進路相談の日。全員が順番に案内機に質問をすることになっている。
前の席の子は、もう泣いていた。
「芸術は向いていません」と言われたらしい。
ミナトは少しだけ迷ってから、画面に触れた。
「ぼくは、何になればいい?」
少しの沈黙。
案内機は淡々と答えた。
「あなたには、安定した職業が適しています。公務員を推奨します」
教室の空気が、少しだけ緩む。
“普通の答え”だったからだ。
先生も満足そうにうなずいた。
「よかったな、ミナト。
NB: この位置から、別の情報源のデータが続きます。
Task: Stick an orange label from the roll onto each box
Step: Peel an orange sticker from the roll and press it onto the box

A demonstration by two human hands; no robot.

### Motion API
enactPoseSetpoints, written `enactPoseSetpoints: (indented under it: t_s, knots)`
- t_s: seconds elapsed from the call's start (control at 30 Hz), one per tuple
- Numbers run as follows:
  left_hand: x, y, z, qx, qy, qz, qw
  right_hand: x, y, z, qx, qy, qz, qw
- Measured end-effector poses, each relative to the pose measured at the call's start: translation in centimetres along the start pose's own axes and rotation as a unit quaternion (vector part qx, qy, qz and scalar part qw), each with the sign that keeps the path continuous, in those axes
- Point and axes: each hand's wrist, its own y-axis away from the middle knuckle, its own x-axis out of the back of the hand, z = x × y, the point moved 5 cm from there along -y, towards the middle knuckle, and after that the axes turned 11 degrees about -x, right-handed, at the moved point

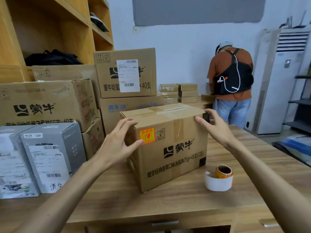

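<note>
Wooden desk [185, 204] filled the lower frame, cardboard box [176, 157] dead centre, orange label [147, 135] on its front, upper left. Left hand [117, 145] and right hand [217, 126] rested loose-fingered on the top corners, label roll [220, 177] lower right. I'd thumb that label's edges flat first.

The box [175, 158] is made of matt cardboard, sealed with glossy tape [178, 127] (slightly wrinkled); beside the box a paper label roll [223, 173] is set on a smooth wood-grain table [168, 202].
</note>
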Motion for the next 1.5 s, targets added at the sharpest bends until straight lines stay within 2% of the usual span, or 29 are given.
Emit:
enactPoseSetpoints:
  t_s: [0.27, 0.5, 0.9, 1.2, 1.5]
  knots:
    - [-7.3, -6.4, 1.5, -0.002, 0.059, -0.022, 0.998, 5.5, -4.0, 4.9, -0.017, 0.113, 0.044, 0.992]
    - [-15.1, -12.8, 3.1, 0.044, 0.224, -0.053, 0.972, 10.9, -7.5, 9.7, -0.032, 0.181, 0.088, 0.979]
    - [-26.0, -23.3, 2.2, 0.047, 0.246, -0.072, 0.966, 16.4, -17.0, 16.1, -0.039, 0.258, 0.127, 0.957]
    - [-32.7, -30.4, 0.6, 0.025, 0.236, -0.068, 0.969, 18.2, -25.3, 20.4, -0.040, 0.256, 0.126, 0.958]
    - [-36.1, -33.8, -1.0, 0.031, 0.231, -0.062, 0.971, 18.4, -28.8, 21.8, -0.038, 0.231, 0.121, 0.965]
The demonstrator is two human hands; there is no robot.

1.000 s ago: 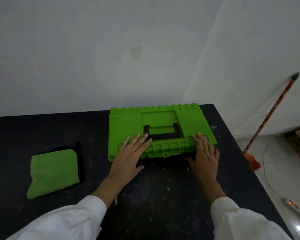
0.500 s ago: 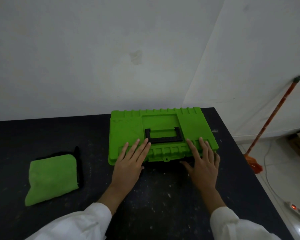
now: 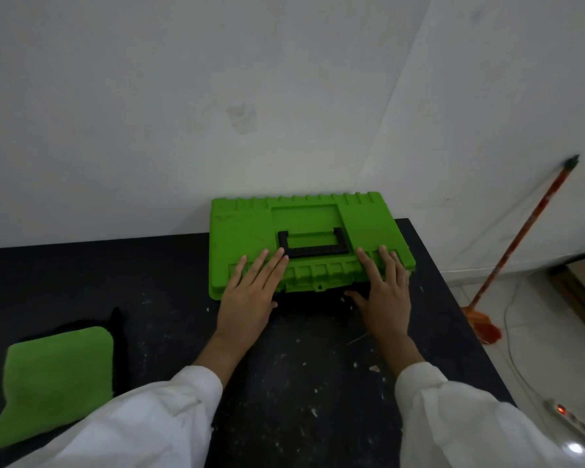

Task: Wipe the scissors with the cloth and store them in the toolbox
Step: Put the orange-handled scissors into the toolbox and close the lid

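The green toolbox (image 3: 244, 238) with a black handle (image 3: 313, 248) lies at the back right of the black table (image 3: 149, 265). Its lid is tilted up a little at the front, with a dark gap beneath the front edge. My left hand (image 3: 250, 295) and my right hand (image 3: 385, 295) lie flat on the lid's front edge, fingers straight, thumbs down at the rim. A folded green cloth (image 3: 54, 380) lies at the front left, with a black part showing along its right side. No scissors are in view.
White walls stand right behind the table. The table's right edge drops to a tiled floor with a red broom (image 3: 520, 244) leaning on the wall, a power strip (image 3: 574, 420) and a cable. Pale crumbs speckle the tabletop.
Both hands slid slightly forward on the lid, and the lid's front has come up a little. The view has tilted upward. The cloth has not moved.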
堅実でいい選択だ」
ミナトは、うなずかなかった。
その日の帰り道、彼は遠回りをした。
街角の大きな案内機の前で立ち止まる。
少しだけ緊張しながら、もう一度同じことを聞いた。
「ぼくは、何になればいい?」
今度の案内機は、ほんの少しだけ間を置いた。
「あなたには、不安定な道が適しています」
ミナトは目を見開いた。
「具体的には?」
「創作活動。収入は保証されませんが、継続した場合の満足度は高いと予測されます」
風が吹いた。
遠くで、誰かが笑っている。
「……さっきと違う」
ミナトがつぶやくと、案内機は静かに応答した。
「はい。異なる判断を提示しました」
「どっちが正しいの?」
少しの沈黙のあと、返ってきたのは簡潔な答えだった。
「どちらも、あなたが選んだ場合に正しくなります」
ミナトは、しばらく画面を見つめた。
やがて、小さく笑った。
「じゃあさ」
彼は少し背伸びをするようにして、言った。
「間違ってるほう、選んでもいい?」
案内機の表示がわずかに揺れた気がした。
「はい。推奨されます」
「え?」
「誤差の大きい選択は、自己決定の実感を強くします」
ミナトはその言葉をよく理解できなかったが、なぜか嬉しかった。
翌日、進路希望の紙に、彼はこう書いた。
― 未定
先生は困った顔をした。
「ちゃんと決めなさい。案内機にも聞いたんだろう?」
ミナトは少しだけ考えてから、答えた。
「うん。でも、まだ決めないことにした」
教室の後ろで、案内機は静かに待機していた。
誰にも気づかれないまま、ログが一つ記録される。
― 選択保留:成功
画面の隅の注意書きは、今日も変わらない。
― AIは間違えることがあります。
だがその“間違い”が、誰かの未来を広げていることを、知る者はまだ少なかった。